What to do:
Each line of the data has to be written out again exactly as shown.

Data for processing:
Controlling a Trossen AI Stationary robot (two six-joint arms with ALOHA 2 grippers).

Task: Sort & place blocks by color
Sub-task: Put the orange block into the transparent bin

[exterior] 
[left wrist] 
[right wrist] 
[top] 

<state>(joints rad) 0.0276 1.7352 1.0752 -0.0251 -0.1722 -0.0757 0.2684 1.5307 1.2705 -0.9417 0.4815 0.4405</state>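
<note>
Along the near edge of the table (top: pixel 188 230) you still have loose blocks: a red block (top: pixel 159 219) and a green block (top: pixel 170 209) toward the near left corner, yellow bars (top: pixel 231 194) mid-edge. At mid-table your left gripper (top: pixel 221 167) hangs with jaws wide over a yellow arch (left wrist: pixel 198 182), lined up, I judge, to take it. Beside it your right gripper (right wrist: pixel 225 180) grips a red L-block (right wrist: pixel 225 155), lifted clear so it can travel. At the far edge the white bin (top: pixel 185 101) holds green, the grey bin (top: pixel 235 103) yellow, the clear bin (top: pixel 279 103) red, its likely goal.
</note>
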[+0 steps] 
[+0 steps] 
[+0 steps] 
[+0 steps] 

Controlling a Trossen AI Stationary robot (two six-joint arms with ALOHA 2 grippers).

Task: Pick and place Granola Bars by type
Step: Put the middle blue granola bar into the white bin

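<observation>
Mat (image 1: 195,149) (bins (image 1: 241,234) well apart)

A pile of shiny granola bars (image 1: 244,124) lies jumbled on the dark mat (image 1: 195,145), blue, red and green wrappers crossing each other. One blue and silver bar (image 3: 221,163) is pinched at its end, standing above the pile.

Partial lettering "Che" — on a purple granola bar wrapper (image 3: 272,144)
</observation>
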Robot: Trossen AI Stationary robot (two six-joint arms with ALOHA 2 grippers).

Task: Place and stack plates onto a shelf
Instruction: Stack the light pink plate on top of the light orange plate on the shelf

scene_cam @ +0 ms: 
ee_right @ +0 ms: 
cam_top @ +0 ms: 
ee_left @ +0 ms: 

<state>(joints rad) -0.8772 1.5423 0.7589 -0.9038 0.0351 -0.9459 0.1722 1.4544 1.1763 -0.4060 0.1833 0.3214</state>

Finished exercise:
Controlling a Trossen AI Stationary robot (two six-joint arms with ALOHA 2 grippers).

Task: Sort & place blocks by color
Sub-task: Put the orange block into the transparent bin

[exterior] 
[left wrist] 
[right wrist] 
[top] 

<state>(joints rad) 0.0276 1.7352 1.0752 -0.0251 -0.1722 -0.0757 0.2684 1.5307 1.2705 -0.9417 0.4815 0.4405</state>
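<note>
Along the near edge of the table (top: pixel 188 230) you still have loose blocks: a red block (top: pixel 159 219) and a green block (top: pixel 170 209) toward the near left corner, yellow bars (top: pixel 231 194) mid-edge. At mid-table your left gripper (top: pixel 221 167) hangs with jaws wide over a yellow arch (left wrist: pixel 198 182), lined up, I judge, to take it. Beside it your right gripper (right wrist: pixel 225 180) grips a red L-block (right wrist: pixel 225 155), lifted clear so it can travel. At the far edge the white bin (top: pixel 185 101) holds green, the grey bin (top: pixel 235 103) yellow, the clear bin (top: pixel 279 103) red, its likely goal.
</note>
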[+0 steps] 
[+0 steps] 
[+0 steps] 
[+0 steps] 

Controlling a Trossen AI Stationary robot (two six-joint arms with ALOHA 2 grippers).

Task: Pick and place Granola Bars by type
Step: Put the middle blue granola bar into the white bin

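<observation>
Mat (image 1: 195,149) (bins (image 1: 241,234) well apart)

A pile of shiny granola bars (image 1: 244,124) lies jumbled on the dark mat (image 1: 195,145), blue, red and green wrappers crossing each other. One blue and silver bar (image 3: 221,163) is pinched at its end, standing above the pile.

Partial lettering "Che" — on a purple granola bar wrapper (image 3: 272,144)
</observation>
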Robot: Trossen AI Stationary robot (two six-joint arms with ALOHA 2 grippers).

Task: Place and stack plates onto a shelf
Instruction: Stack the light pink plate on top of the light orange plate on the shelf

scene_cam @ +0 ms: 
ee_right @ +0 ms: 
cam_top @ +0 ms: 
ee_left @ +0 ms: 

<state>(joints rad) -0.8772 1.5423 0.7589 -0.9038 0.0351 -0.9459 0.1722 1.4544 1.1763 -0.4060 0.1833 0.3214</state>

This exercise requires no additional output.